When the darkness closes in, still I will say...

We arrived at the Asia's Hope church in Doi Saket, Thailand a few minutes late this Sunday. The service had already started. As we entered the back of the building, I heard the children and staff from our 7 local children's homes -- along with neighbors, friends and other organizations' kids -- singing in Thai one of my favorite worship songs...

Blessed be the name of the Lord
Blessed be Your name
Blessed be the name of the Lord
Blessed be Your glorious name

This song has been both a comfort and challenge over the last few years. The lyrics of the bridge, taken from the book of Job, have followed me through the hardest of times: a dear friend's divorce, the loss of another friend to cancer, the dissolution of a once-firm friendship, financial difficulties, chaos at work...

You give and take away
You give and take away
My heart will choose to say
Lord blessed be Your name

I've asked myself more than a few times, "Does God really take away?
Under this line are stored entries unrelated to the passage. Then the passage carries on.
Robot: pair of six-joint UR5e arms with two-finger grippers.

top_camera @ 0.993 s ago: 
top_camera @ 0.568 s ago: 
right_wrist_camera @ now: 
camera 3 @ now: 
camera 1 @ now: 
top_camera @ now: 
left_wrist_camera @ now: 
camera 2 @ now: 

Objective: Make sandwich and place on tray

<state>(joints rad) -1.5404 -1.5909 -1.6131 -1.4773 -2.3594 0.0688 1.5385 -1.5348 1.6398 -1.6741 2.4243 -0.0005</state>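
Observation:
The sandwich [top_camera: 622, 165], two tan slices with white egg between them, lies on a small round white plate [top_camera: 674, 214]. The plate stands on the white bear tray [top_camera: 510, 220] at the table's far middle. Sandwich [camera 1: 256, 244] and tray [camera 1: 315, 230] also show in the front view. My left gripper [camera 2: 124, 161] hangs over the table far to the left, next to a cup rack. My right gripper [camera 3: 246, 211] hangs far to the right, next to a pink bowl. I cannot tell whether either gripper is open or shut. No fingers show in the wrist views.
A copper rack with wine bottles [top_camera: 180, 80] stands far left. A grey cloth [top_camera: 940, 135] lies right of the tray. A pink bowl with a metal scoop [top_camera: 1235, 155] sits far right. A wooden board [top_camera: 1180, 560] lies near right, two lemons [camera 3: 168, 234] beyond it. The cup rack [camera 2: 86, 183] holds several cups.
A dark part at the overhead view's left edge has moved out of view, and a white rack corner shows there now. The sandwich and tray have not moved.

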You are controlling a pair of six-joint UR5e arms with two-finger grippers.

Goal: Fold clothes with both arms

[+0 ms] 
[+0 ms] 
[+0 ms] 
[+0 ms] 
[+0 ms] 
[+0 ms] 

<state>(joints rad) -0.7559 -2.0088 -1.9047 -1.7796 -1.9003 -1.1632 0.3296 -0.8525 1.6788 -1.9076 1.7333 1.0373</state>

Does he kill spouses? Does he doom businesses and friendships?" Jesus says that Satan the thief steals but he has come to give abundant life. Even Job admits that he has "spoken of things [he] didn't understand" (Job 42:3). 

I'm not sure. 

I find it deeply unsettling to think of God -- the father lights and giver of every good gift -- as a taker. Nevertheless, I was moved to the brink of tears to hear these words sung with so much gusto by children who have endured great suffering, profound darkness and life-shattering loss...

Every blessing You pour out 
I'll turn back to praise
When the darkness closes in, Lord
Still I will say "blessed be the name of the Lord"

All of the kids at Asia's Hope know what it's like to have "the darkness close in." Many of them have seen their parents die in accidents, of sickness, at the hands of criminals, from alcohol and drug abuse. They have been abused, exploited, abandoned, neglected. They've been homeless and hopeless. and have faced hardships and responsibilities the weight of which I can hardly imagine...

And blessed be Your name
When I'm found in the desert place
Though I walk through the wilderness
Blessed be Your name

Our staff also know the searing pain of injustice, death and deprivation: some are widows, others were themselves orphans, refugees, child soldiers, despised minorities...

Blessed be Your name
In the land that is plentiful 
Where your streams of abundance flow
Blessed be Your name

It's a privilege to call the staff and kids at Asia's Hope "family." Their dignity, humility, love, talent and perseverence is an inspiration. I pray that as I mature I'll become more like them, and that I will have the faith to face suffering and death with even a fraction of the grace they exhibit on a daily basis.